= Beginning of Section =

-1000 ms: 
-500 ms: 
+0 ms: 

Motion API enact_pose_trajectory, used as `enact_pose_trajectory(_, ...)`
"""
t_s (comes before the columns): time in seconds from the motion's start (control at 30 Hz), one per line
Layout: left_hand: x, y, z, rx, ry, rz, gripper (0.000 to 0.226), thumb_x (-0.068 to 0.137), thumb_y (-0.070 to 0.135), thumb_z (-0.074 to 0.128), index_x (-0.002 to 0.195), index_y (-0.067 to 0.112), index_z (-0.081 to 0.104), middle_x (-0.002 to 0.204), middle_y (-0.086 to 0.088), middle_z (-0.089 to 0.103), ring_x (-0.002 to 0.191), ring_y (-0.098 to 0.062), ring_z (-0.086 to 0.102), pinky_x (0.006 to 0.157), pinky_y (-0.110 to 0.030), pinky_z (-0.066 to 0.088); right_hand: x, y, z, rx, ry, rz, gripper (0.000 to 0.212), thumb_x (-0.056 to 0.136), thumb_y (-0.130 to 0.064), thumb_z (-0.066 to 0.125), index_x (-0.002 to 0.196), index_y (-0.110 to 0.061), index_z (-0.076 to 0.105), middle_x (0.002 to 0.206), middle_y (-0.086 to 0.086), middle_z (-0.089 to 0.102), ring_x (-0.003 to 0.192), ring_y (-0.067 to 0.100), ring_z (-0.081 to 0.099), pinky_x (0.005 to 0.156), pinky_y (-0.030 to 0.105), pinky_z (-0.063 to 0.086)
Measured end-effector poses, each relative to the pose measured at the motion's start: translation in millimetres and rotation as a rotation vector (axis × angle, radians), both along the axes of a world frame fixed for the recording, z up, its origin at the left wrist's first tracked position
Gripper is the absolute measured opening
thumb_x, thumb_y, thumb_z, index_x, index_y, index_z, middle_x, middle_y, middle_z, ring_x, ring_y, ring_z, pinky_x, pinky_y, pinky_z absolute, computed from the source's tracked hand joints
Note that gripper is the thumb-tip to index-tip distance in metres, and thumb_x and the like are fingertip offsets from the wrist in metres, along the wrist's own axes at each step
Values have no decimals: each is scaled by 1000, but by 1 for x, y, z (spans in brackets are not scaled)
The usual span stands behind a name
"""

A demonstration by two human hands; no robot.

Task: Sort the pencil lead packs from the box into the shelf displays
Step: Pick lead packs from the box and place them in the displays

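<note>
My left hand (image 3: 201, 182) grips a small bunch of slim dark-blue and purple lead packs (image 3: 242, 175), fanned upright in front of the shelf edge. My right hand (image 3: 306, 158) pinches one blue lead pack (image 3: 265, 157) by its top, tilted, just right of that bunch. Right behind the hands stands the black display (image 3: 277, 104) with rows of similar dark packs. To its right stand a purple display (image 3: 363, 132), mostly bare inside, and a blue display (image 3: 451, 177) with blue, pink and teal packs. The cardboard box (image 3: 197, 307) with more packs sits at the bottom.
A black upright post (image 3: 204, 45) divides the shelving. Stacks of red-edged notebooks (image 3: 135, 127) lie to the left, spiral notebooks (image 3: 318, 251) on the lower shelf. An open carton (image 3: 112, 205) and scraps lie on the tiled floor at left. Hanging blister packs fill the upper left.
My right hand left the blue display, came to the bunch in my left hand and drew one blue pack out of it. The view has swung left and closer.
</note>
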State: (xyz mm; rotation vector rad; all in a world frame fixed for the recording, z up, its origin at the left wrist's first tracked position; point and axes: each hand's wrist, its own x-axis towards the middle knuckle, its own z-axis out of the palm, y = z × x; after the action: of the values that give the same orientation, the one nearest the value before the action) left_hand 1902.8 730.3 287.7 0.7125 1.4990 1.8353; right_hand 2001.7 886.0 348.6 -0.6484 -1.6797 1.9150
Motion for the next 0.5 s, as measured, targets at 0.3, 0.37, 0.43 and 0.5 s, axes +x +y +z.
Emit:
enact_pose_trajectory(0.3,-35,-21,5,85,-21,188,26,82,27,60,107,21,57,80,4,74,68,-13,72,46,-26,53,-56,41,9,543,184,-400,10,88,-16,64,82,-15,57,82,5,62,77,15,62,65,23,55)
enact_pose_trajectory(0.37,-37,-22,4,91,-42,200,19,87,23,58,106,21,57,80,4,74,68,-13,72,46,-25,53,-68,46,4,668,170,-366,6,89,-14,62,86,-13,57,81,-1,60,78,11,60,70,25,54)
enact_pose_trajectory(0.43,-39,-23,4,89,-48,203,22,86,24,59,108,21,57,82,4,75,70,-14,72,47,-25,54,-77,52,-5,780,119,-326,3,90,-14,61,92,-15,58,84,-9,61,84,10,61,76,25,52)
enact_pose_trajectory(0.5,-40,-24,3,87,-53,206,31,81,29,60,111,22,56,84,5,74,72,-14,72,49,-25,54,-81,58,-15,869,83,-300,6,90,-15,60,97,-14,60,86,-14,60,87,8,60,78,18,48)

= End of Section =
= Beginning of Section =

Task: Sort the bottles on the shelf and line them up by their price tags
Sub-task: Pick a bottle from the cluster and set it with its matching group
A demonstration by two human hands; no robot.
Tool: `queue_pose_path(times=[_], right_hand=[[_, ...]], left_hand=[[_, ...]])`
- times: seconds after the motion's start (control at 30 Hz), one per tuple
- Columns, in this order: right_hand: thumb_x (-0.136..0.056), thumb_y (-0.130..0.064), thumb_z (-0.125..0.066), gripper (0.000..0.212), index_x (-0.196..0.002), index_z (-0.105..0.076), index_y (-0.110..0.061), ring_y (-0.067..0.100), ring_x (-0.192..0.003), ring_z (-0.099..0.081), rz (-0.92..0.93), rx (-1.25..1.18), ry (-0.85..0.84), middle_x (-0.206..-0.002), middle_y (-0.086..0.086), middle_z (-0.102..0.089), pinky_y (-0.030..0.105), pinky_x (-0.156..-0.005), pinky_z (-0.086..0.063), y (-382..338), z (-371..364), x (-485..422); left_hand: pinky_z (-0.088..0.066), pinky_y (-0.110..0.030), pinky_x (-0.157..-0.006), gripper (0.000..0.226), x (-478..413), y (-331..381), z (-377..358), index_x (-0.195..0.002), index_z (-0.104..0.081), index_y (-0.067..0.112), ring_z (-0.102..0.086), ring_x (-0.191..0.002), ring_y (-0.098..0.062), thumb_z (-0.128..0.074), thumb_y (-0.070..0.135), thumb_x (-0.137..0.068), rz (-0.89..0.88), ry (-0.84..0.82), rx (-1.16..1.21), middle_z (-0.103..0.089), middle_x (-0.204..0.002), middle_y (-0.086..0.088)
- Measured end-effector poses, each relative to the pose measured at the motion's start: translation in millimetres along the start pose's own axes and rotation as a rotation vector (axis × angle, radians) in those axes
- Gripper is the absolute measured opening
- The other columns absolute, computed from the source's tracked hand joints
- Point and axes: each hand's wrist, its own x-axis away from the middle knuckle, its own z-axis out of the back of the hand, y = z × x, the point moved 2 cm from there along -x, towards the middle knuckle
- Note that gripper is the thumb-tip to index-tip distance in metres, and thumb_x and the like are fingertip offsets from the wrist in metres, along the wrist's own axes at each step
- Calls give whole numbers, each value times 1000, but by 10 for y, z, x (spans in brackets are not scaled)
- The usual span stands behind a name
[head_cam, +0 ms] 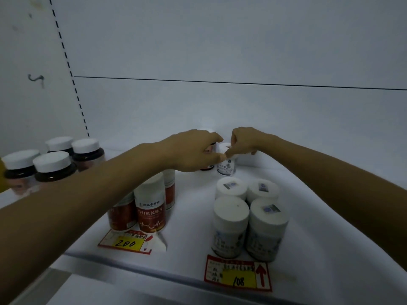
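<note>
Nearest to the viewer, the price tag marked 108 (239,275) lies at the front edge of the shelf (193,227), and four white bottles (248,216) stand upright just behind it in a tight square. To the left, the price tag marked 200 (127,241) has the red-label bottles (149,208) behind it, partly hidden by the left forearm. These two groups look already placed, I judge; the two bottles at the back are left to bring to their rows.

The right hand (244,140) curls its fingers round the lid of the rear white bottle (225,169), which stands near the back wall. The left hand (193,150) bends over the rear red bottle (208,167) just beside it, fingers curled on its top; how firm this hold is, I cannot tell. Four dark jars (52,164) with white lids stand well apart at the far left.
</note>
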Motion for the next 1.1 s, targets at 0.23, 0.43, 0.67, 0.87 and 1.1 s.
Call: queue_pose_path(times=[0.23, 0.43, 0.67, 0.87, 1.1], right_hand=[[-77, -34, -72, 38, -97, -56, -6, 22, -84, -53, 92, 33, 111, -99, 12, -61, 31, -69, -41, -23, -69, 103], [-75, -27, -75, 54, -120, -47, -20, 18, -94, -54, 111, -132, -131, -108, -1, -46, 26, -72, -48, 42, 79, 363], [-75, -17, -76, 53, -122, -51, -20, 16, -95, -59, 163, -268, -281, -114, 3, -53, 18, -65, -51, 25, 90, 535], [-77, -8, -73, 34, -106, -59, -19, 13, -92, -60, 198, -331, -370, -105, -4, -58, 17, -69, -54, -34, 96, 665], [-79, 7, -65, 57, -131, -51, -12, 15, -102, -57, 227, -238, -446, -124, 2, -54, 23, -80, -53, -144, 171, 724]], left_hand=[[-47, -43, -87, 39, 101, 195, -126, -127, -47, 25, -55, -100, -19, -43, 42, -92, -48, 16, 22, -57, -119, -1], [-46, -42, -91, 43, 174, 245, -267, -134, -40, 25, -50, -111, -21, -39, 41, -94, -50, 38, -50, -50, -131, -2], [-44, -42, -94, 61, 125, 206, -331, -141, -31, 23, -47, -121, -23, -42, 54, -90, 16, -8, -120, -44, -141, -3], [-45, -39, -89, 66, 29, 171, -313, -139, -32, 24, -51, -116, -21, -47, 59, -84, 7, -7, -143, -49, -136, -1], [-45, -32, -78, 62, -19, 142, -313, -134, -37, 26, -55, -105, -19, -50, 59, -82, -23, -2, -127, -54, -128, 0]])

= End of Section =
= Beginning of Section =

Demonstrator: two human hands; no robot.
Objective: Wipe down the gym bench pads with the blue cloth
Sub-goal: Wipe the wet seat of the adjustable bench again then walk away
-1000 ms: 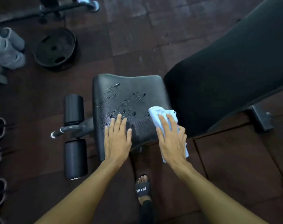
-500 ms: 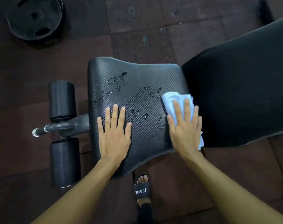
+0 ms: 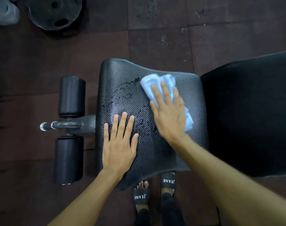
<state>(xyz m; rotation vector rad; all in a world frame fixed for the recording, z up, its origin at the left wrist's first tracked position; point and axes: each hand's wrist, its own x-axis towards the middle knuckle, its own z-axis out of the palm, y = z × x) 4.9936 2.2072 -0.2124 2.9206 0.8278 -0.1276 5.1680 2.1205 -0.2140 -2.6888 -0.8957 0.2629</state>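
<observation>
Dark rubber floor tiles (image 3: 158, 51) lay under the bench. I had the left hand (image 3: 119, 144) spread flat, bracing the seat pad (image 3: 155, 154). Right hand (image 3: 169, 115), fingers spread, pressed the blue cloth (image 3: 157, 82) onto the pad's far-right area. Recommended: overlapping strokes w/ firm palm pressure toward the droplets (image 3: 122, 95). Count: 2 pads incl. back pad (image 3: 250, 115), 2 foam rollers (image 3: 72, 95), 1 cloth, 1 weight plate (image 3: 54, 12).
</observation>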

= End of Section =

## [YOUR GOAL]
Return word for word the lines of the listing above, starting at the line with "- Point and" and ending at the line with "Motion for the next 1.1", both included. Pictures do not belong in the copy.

## [RESPONSE TO THE EXERCISE]
- Point and axes: each hand's wrist, its own x-axis away from the middle knuckle, its own z-axis out of the back of the hand, y = z × x, the point moved 2 cm from there along -x, towards the middle knuckle
- Note that gripper is the thumb-tip to index-tip distance in metres, and thumb_x and the like are fingertip offsets from the wrist in metres, along the wrist's own axes at each step
- Calls give whole numbers, each value times 1000, but by 10 for y, z, x (spans in brackets are not scaled)
- The usual span stands behind a name
[head_cam, +0 ms] 
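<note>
Nearest to the viewer, the price tag marked 108 (239,275) lies at the front edge of the shelf (193,227), and four white bottles (248,216) stand upright just behind it in a tight square. To the left, the price tag marked 200 (127,241) has the red-label bottles (149,208) behind it, partly hidden by the left forearm. These two groups look already placed, I judge; the two bottles at the back are left to bring to their rows.

The right hand (244,140) curls its fingers round the lid of the rear white bottle (225,169), which stands near the back wall. The left hand (193,150) bends over the rear red bottle (208,167) just beside it, fingers curled on its top; how firm this hold is, I cannot tell. Four dark jars (52,164) with white lids stand well apart at the far left.
</note>
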Motion for the next 1.1 s, targets at 0.23, 0.43, 0.67, 0.87 and 1.1 s.

Nothing more belongs to the answer.